In un saggio a cura di Giuseppe Galasso, le storiche fratture socio-culturali italiane
Marco Demarco Corriere della Sera 5 Febbraio
Ascolta EmaC’è chi ha dato la colpa ad Annibale. Chi ancora punta l’indice su Federico II e sulla sua idiosincrasia per le città. Chi addirittura tira in ballo la mancata partecipazione meridionale alle Crociate. E chi, saltando un bel po’ di secoli, arriva diritto diritto ai Savoia, accusandoli di colonialismo ai danni del Sud. Ma quando, in buona sostanza, è nato davvero il problema del dualismo italiano?

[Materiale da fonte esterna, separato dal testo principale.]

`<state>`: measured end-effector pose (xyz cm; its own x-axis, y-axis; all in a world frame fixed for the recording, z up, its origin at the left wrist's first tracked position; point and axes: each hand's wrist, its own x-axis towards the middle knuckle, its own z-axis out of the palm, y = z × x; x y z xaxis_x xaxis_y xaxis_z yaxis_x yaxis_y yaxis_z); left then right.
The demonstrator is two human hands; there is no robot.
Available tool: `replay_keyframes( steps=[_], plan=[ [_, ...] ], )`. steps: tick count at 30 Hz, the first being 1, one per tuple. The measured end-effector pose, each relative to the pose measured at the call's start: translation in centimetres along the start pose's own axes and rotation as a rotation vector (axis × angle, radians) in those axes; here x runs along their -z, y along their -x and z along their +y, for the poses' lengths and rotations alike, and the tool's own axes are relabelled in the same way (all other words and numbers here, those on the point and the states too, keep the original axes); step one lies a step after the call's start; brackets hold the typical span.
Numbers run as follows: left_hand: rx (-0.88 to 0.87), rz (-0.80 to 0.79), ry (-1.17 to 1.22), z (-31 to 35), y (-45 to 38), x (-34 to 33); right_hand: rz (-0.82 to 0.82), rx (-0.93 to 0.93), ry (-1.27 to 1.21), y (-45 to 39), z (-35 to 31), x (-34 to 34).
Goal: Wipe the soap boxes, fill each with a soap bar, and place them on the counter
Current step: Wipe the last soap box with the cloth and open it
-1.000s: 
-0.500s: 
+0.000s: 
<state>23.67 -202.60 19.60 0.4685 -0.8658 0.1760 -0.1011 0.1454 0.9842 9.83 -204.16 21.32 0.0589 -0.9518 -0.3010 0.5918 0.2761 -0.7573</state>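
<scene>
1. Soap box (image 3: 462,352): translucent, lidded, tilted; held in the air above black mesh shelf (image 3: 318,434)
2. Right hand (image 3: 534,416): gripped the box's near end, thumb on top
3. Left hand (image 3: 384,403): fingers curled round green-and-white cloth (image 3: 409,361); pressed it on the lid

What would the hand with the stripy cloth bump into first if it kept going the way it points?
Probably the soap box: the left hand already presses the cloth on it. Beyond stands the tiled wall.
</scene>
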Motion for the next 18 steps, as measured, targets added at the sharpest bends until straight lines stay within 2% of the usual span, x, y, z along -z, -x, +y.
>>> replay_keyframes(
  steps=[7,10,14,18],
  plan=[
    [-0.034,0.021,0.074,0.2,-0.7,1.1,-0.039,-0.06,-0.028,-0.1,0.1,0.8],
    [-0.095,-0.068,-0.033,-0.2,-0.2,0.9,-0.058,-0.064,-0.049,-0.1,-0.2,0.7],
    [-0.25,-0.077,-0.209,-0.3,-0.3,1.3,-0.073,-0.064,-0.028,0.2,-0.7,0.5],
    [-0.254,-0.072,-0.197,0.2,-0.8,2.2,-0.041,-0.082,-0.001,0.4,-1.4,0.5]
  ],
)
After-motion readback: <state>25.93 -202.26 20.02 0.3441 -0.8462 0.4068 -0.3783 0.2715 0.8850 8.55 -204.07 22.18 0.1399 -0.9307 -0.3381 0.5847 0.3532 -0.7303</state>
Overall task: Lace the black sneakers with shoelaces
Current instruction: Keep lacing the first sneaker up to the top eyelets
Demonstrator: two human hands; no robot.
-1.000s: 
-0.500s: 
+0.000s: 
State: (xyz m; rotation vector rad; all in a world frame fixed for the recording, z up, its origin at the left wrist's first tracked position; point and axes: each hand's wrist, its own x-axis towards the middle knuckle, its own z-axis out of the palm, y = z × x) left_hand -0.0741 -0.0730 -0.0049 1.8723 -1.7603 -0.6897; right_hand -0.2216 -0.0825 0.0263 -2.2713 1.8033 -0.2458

Quando il Nord è diventato Nord, cioè manifatturiero, commerciale e finanziario, e il Sud è rimasto Sud, cioè prima tendenzialmente agrario e poi insufficientemente sviluppato rispetto al resto del Paese? Il tema resta d’attualità, sebbene oggi si usi poco parlare di questione meridionale e di questione settentrionale e ci sia una crescente condivisione delle emergenze. La stagnazione colpisce ovunque, gli speculatori fanno danni a Rapallo come ad Agrigento, le periferie si infiammano a Milano come a Napoli, e perfino la mafia e la camorra non sono più un’esclusiva meridionale. In più ci sono da considerare l’attenuarsi della passione federalista, che solo una stagione fa aveva preso la politica; la svolta nazionalista della Lega, non più antimeridionale; e la novità del decisionismo centralista di Renzi, che tende a declassare le differenze territoriali. Ma tutto ciò non annulla il dualismo, come annualmente confermano i rapporti Svimez. Del resto, anche in passato l’Italia ha alternato tensioni locali a momenti di «unità nazionale».
È già successo negli anni della Belle Époque, quando incontestato era il respiro europeo di Napoli; o in quelli della Prima guerra mondiale, con i soldati di Gela e di Pordenone stretti nelle stesse trincee e accomunati da un identico destino; o nel ventennio fascista, per via della retorica nazionalista che tendeva a rimuovere le diversità localistiche; o nell’Italia della contestazione sessantottina, quando la polemica ideologica e il conflitto di classe facevano di fatto decadere le presunte distinzioni antropologiche tra nordisti e sudisti. Ciò che accade oggi per effetto della crisi economica, delle migrazioni imponenti e della lenta modernizzazione del Paese, altro non è che uno di questi momenti.
Del dualismo italiano gli storici discutono almeno dal Seicento, da quando Antonio Serra, già allora superando una visione puramente naturalistica, si chiese come mai i genovesi avessero «tanti denari» pur avendo un paese «sterilissimo» e il Regno meridionale fosse invece così povero pur essendo «tanto abbondante». Un nuovo impulso alla riflessione viene ora da un libro di recente pubblicazione (Alle origini del dualismo italiano, a cura di Giuseppe Galasso, Rubbettino, pp. 312, euro 15) che raccoglie gli atti di un convegno svoltosi nel settembre del 2011; un convegno di studi internazionali programmato da Galasso e organizzato dal Centro europeo di studi normanni e svevi di Ariano Irpino.È proprio Galasso a offrire la periodizzazione più chiara e la sintesi più efficace di un fenomeno duraturo è assai complesso.
Il dualismo, spiega, comincia a maturare tra il 1000 e il 1350, e poi durante il «lungo Cinquecento», e non già con Garibaldi e Cavour nel 1860.
Tuttavia, aggiunge, è una realtà «per nulla immobile, ed è invece pienamente esposta a tutti i venti delle circostanze storiche». Vuol dire che il dualismo c’era e c’è, ma sempre è stato tale «da non impedire mai il costituirsi di una struttura, in senso lato, unitaria della penisola». Da David Abulafia a Henri Bresc, tutti i massimi esperti convocati ad Ariano Irpino lo confermano: nel presente come nel passato, il dualismo è fatto di scambi ineguali, ma anche di vincoli di reciprocità. La prima finestra a vetrate è testimoniata a Palermo solo nel 1476, all’arcivescovado, mentre è presente a Bologna dal 1335 e a Firenze alla fine del Trecento. Ma già da molti anni, queste stesse città, come Genova e Pisa, campavano solo grazie al grano siciliano. Viceversa, il ritrovamento nel 1999, ad opera di Alfredo Stussi, di una pergamena con versi d’amore potrebbe autorizzare l’ipotesi di una scuola poetica italiana già attiva prima della Scuola siciliana di Federico II. È la riprova che il mondo gira. Viaggiano le merci, le persone. E le parole. Il dualismo italiano è parte di questo grande mercato. Impossibile venirne a capo, scrive Galasso, senza considerare «la globalità della realtà storica».